### TASK ITEM
Print every record exactly, with nothing added or left out.

##### PROVIDED DATA #####

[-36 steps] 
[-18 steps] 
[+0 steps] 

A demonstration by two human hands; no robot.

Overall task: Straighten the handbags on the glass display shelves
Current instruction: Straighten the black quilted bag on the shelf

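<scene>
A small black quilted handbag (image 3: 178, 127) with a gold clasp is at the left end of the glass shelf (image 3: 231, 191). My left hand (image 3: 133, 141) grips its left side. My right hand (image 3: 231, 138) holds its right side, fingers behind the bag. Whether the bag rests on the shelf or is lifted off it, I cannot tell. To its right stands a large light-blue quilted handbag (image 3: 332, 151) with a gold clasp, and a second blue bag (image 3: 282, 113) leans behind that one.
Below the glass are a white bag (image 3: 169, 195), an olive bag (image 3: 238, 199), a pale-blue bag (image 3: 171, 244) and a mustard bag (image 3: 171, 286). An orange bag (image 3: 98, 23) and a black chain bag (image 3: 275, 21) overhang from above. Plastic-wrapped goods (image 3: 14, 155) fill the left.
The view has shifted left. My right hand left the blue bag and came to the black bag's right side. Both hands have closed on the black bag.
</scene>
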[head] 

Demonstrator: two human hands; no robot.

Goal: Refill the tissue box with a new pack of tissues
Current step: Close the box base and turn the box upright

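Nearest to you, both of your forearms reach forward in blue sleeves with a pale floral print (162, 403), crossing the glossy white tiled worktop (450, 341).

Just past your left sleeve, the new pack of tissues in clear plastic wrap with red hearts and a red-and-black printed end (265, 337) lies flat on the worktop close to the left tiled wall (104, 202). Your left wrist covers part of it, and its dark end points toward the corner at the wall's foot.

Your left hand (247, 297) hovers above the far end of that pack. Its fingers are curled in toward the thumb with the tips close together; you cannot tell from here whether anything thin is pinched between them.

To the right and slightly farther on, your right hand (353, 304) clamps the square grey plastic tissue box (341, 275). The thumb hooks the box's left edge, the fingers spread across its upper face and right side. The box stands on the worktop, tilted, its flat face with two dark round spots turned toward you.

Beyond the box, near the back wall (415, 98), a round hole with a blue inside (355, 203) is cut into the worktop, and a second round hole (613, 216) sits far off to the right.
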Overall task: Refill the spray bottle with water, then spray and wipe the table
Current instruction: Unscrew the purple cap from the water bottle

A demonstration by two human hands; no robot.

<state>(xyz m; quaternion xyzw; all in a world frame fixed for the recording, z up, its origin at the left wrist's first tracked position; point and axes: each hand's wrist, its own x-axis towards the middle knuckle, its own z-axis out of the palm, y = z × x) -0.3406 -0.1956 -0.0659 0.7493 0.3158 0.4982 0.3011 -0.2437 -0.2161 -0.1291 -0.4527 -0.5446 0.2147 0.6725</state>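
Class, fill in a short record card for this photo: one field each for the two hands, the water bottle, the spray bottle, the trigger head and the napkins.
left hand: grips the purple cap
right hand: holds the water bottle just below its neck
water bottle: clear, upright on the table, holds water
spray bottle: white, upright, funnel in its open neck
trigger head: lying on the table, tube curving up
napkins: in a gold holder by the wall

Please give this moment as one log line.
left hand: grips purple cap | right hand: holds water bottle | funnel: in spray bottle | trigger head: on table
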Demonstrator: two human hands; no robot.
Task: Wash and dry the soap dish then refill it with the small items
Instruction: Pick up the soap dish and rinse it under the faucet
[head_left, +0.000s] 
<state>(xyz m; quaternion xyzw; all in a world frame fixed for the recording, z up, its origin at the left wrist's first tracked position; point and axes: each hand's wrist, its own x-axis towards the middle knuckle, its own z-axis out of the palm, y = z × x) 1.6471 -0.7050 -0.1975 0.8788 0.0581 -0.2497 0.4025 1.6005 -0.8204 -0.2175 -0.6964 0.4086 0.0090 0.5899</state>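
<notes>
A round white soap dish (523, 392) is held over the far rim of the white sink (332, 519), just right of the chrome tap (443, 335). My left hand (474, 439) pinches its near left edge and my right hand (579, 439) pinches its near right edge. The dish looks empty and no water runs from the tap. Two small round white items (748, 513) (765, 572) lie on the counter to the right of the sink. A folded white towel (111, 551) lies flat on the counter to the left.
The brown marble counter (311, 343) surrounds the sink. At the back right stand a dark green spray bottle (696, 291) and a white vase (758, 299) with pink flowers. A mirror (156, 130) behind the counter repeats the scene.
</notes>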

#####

### SOLUTION FOR THIS TASK
[-36 steps] 
[-18 steps] 
[+0 steps] 

A demonstration by two human hands; no robot.

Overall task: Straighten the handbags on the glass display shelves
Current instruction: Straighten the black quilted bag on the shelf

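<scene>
A small black quilted handbag (image 3: 178, 127) with a gold clasp is at the left end of the glass shelf (image 3: 231, 191). My left hand (image 3: 133, 141) grips its left side. My right hand (image 3: 231, 138) holds its right side, fingers behind the bag. Whether the bag rests on the shelf or is lifted off it, I cannot tell. To its right stands a large light-blue quilted handbag (image 3: 332, 151) with a gold clasp, and a second blue bag (image 3: 282, 113) leans behind that one.
Below the glass are a white bag (image 3: 169, 195), an olive bag (image 3: 238, 199), a pale-blue bag (image 3: 171, 244) and a mustard bag (image 3: 171, 286). An orange bag (image 3: 98, 23) and a black chain bag (image 3: 275, 21) overhang from above. Plastic-wrapped goods (image 3: 14, 155) fill the left.
The view has shifted left. My right hand left the blue bag and came to the black bag's right side. Both hands have closed on the black bag.
</scene>
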[head] 

Demonstrator: two human hands; no robot.

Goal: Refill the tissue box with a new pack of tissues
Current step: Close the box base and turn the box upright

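Nearest to you, both of your forearms reach forward in blue sleeves with a pale floral print (162, 403), crossing the glossy white tiled worktop (450, 341).

Just past your left sleeve, the new pack of tissues in clear plastic wrap with red hearts and a red-and-black printed end (265, 337) lies flat on the worktop close to the left tiled wall (104, 202). Your left wrist covers part of it, and its dark end points toward the corner at the wall's foot.

Your left hand (247, 297) hovers above the far end of that pack. Its fingers are curled in toward the thumb with the tips close together; you cannot tell from here whether anything thin is pinched between them.

To the right and slightly farther on, your right hand (353, 304) clamps the square grey plastic tissue box (341, 275). The thumb hooks the box's left edge, the fingers spread across its upper face and right side. The box stands on the worktop, tilted, its flat face with two dark round spots turned toward you.

Beyond the box, near the back wall (415, 98), a round hole with a blue inside (355, 203) is cut into the worktop, and a second round hole (613, 216) sits far off to the right.
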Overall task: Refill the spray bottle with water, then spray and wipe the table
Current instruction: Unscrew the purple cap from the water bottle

A demonstration by two human hands; no robot.

<state>(xyz m; quaternion xyzw; all in a world frame fixed for the recording, z up, its origin at the left wrist's first tracked position; point and axes: each hand's wrist, its own x-axis towards the middle knuckle, its own z-axis out of the palm, y = z × x) -0.3406 -0.1956 -0.0659 0.7493 0.3158 0.4982 0.3011 -0.2437 -0.2161 -0.1291 -0.4527 -0.5446 0.2147 0.6725</state>
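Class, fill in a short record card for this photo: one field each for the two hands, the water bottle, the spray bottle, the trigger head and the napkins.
left hand: grips the purple cap
right hand: holds the water bottle just below its neck
water bottle: clear, upright on the table, holds water
spray bottle: white, upright, funnel in its open neck
trigger head: lying on the table, tube curving up
napkins: in a gold holder by the wall

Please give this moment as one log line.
left hand: grips purple cap | right hand: holds water bottle | funnel: in spray bottle | trigger head: on table
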Demonstrator: two human hands; no robot.
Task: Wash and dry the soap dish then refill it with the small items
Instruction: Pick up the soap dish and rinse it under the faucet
[head_left, +0.000s] 
<state>(xyz m; quaternion xyzw; all in a world frame fixed for the recording, z up, its origin at the left wrist's first tracked position; point and axes: each hand's wrist, its own x-axis towards the middle knuckle, its own z-axis out of the palm, y = z × x) 1.6471 -0.7050 -0.1975 0.8788 0.0581 -0.2497 0.4025 1.6005 -0.8204 -0.2175 -0.6964 0.4086 0.0090 0.5899</state>
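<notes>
A round white soap dish (523, 392) is held over the far rim of the white sink (332, 519), just right of the chrome tap (443, 335). My left hand (474, 439) pinches its near left edge and my right hand (579, 439) pinches its near right edge. The dish looks empty and no water runs from the tap. Two small round white items (748, 513) (765, 572) lie on the counter to the right of the sink. A folded white towel (111, 551) lies flat on the counter to the left.
The brown marble counter (311, 343) surrounds the sink. At the back right stand a dark green spray bottle (696, 291) and a white vase (758, 299) with pink flowers. A mirror (156, 130) behind the counter repeats the scene.
</notes>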

Nothing remains to add to the answer.